The many ways Trump world is explaining the market's tariff tantrum

Donald Trump and his team offered an array of explanations for falling markets this past week, often trying to focus on other factors beyond the issue that appears to clearly be front of mind for investors: the president's sweeping reciprocal tariff plans .

Trump's message is that tariffs are best understood as the force that will instead steady America's economic ship. That's why markets eventually "are going to boom," as he put it Thursday after another sell-off. Trump then told investors Friday that "my policies will never change" and that "only the weak will fail!"

Other officials from the president's team have often tried to take a similar approach, repeatedly suggesting that the current market pain is just "a snapshot in time" or noting that they expected some of this week's stock losses.

They have also often tried a pivot of sorts, pointing to narrower and often non-tariff-related reasons that they said could instead be behind the sell-off — from technology stock weakness to foreign AI to the legacy of former President Joe Biden.

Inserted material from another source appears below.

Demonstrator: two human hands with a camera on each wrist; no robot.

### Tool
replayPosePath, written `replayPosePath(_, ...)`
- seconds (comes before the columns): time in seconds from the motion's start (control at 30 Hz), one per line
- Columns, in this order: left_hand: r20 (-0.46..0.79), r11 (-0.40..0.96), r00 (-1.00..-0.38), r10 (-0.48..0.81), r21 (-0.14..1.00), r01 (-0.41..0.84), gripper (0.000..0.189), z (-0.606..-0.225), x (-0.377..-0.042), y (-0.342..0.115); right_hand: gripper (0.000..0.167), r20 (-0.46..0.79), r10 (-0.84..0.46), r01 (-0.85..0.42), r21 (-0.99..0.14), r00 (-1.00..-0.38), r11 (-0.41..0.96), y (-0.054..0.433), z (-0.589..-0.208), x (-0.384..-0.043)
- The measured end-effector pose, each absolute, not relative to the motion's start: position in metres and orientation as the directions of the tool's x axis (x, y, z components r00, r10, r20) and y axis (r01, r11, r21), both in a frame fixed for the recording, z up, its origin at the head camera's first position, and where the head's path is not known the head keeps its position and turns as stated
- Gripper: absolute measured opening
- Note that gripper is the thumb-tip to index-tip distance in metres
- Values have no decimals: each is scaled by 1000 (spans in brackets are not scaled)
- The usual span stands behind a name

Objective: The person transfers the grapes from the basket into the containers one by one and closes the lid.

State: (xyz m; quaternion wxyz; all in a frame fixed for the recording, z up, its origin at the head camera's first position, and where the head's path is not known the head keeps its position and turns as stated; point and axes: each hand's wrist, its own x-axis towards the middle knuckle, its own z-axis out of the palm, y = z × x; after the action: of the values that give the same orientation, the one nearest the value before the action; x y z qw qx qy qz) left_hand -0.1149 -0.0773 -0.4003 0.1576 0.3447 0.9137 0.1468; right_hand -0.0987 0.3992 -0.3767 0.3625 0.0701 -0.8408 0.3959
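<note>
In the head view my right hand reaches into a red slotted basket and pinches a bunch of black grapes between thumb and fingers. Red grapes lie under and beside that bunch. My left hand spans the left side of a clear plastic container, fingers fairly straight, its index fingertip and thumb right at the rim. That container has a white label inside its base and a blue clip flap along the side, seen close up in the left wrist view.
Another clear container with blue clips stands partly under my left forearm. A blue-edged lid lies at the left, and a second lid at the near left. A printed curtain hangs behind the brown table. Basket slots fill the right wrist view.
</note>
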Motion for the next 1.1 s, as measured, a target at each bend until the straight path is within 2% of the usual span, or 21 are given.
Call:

In one notable example, Treasury Secretary Scott Bessent has described the sell-off in stocks as "more a Mag Seven problem, and not a MAGA problem" in at least three different interviews with Fox, Bloomberg, and Tucker Carlson. He was referring to the "Magnificent Seven" tech stocks that have seen deep recent losses alongside the rest of the market.

The many ways Trump world is explaining the market's tariff tantrum

White House senior counselor for trade and manufacturing Peter Navarro echoed the argument on CNBC this week . "In the Biden regime, the S&P 500 went up but it went up because of seven companies," he said, claiming that other companies stagnated.

"In the Trump bullish market, which is beginning now, it's going to be a lot of companies," he predicted.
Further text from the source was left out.